## WHAT THE EXERCISE ASKS
Your task is to repeat exactly the lines below between the line holding "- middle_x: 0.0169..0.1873" and the line holding "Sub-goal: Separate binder", inclusive, and only those.

## SUPPLIED MATERIAL
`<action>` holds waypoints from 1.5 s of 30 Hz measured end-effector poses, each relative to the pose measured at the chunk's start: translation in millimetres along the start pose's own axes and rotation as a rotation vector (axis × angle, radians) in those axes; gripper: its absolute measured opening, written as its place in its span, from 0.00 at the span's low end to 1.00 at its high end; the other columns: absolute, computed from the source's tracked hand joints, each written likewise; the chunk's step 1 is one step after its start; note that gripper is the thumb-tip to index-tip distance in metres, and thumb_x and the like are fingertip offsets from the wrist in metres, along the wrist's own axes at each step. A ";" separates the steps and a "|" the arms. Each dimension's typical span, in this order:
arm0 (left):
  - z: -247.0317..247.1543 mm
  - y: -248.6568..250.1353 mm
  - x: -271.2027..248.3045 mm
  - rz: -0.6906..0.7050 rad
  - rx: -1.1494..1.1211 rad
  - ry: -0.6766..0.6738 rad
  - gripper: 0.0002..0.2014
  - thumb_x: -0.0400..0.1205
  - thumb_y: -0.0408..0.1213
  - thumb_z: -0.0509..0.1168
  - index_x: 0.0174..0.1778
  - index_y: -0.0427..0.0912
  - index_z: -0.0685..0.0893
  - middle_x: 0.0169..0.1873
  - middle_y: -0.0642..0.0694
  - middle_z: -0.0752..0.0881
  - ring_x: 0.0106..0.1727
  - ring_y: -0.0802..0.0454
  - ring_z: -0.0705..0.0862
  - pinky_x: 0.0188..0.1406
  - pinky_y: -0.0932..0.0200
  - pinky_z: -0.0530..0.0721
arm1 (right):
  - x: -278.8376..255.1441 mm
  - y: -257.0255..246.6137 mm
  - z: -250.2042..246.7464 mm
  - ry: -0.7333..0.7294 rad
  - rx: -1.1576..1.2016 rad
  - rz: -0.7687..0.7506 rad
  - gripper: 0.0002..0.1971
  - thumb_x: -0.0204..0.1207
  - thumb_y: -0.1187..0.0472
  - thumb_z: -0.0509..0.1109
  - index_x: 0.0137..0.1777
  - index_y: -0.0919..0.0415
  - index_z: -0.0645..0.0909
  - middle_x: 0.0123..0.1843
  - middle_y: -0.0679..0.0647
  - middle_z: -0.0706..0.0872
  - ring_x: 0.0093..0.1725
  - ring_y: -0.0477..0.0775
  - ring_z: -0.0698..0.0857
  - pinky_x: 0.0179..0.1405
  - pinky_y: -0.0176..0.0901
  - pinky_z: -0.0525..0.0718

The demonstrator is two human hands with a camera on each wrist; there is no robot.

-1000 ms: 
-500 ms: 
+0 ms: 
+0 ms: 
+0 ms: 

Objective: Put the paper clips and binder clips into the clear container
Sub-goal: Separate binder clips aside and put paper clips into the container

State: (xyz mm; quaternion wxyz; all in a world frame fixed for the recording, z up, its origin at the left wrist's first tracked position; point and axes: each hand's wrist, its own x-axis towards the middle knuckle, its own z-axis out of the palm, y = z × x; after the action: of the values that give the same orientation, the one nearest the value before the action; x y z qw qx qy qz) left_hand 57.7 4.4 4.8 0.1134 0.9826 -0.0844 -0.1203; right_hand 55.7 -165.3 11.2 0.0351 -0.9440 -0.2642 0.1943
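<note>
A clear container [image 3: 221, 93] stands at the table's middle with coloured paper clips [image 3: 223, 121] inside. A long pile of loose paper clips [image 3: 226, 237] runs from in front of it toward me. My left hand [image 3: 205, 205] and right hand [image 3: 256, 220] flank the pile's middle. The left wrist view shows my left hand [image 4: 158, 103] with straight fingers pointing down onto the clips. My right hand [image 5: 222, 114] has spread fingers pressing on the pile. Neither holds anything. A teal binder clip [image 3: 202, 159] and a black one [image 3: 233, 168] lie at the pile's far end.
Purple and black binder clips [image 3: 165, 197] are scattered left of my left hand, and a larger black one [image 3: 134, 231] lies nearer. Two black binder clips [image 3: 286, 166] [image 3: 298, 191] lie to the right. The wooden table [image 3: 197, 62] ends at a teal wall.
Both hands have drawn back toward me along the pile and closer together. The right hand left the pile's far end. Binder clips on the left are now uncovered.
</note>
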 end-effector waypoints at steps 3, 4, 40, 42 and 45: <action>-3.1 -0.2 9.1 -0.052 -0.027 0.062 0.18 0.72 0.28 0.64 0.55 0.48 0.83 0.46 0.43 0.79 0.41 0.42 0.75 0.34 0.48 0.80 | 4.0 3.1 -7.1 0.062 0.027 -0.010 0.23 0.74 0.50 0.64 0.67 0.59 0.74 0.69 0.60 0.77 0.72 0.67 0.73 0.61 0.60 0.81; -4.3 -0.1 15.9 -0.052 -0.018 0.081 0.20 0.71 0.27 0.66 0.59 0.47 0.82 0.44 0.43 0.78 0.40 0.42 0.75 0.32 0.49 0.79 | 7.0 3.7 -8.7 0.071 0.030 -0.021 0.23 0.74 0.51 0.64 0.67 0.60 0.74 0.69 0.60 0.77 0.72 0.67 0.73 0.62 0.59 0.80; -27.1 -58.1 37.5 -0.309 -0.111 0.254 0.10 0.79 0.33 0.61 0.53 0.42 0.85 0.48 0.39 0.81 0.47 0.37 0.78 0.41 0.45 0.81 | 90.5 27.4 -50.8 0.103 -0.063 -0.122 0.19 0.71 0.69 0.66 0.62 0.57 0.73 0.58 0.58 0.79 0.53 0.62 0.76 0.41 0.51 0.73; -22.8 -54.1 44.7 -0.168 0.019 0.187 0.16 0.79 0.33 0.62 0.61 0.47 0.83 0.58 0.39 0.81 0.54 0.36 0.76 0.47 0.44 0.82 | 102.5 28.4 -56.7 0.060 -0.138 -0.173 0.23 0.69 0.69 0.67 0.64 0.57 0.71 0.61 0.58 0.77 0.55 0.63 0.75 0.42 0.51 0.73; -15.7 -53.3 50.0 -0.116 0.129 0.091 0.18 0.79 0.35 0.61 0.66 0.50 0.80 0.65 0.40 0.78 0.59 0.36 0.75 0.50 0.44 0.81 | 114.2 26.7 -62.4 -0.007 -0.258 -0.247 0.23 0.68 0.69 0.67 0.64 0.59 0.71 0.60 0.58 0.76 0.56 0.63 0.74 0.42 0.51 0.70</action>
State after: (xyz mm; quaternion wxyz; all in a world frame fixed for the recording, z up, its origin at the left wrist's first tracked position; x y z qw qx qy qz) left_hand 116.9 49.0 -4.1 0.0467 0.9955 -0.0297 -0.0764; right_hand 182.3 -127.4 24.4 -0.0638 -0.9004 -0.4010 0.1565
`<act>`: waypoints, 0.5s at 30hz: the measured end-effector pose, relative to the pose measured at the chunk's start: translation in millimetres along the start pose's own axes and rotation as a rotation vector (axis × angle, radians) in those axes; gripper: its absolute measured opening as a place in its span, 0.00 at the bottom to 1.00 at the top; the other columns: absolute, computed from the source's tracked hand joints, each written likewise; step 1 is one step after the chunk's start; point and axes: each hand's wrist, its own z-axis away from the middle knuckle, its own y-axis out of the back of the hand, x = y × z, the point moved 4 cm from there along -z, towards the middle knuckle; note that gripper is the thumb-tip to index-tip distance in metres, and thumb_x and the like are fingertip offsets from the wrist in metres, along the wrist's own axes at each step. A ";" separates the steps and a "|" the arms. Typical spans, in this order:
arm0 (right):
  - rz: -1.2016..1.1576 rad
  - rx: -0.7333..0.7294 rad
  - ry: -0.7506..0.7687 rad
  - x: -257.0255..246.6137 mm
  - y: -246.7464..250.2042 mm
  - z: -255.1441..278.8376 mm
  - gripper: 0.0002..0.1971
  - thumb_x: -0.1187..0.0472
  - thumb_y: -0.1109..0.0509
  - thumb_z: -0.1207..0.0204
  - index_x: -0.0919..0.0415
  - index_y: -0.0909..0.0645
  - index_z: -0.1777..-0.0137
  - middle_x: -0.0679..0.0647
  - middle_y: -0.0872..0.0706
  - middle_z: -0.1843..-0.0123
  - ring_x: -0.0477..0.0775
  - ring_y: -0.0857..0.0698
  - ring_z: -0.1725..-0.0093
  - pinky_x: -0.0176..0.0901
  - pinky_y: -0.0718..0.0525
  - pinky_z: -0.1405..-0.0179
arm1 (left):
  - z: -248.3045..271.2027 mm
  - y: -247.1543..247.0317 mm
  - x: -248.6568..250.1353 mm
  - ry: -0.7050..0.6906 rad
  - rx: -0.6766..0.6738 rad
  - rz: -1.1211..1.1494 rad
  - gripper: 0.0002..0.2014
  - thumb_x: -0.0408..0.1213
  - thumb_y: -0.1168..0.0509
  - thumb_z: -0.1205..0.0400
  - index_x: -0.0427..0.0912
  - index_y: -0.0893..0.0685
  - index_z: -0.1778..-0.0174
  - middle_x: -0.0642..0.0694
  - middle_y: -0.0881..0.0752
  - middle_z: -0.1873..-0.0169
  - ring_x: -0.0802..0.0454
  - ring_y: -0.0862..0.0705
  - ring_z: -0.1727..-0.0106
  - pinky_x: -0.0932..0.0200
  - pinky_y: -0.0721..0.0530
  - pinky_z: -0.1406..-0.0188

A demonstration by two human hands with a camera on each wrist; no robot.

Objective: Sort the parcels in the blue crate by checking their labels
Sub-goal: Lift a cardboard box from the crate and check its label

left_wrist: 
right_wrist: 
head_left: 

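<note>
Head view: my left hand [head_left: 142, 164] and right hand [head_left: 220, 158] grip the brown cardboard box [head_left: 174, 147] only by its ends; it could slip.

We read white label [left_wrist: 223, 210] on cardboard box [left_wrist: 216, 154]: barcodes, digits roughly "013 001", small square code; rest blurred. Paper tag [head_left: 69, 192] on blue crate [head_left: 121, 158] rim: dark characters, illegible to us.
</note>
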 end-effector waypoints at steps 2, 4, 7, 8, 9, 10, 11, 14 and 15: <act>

## EXPECTED ANSWER
  - middle_x: 0.0169..0.1873
  - middle_y: -0.0642..0.0694
  - middle_z: -0.0752..0.0881
  - ring_x: 0.0106..0.1727
  - ring_y: -0.0802..0.0454
  - ring_z: -0.0705..0.0862
  - pinky_x: 0.0188..0.1406
  - pinky_y: -0.0932..0.0200
  - pinky_z: -0.0530..0.0721
arm1 (right):
  - x: -278.8376..255.1441 mm
  - y: -257.0255..246.6137 mm
  - z: -250.2042..246.7464 mm
  - ry: -0.7333..0.7294 rad
  - rx: -1.1576..1.2016 rad
  - rz: -0.7687..0.7506 rad
  - gripper: 0.0002..0.1971
  - thumb_x: -0.0204..0.1207
  - thumb_y: -0.1187..0.0472
  - thumb_z: -0.0509..0.1109
  - index_x: 0.0137..0.1777
  - index_y: -0.0919..0.0415
  - index_z: -0.0645..0.0909
  - middle_x: 0.0123..0.1843
  - middle_y: -0.0679..0.0647
  - middle_z: -0.0706..0.0872
  - ring_x: 0.0093..0.1725
  - ring_y: -0.0477..0.0775
  - ring_z: -0.0698..0.0857
  - pinky_x: 0.0179..0.1405
  - pinky_y: -0.0176..0.0901
  - pinky_z: -0.0525..0.0718

The demonstrator is two human hands with a camera on each wrist; there is no robot.

-1000 ms: 
-500 ms: 
+0 ms: 
+0 ms: 
+0 ms: 

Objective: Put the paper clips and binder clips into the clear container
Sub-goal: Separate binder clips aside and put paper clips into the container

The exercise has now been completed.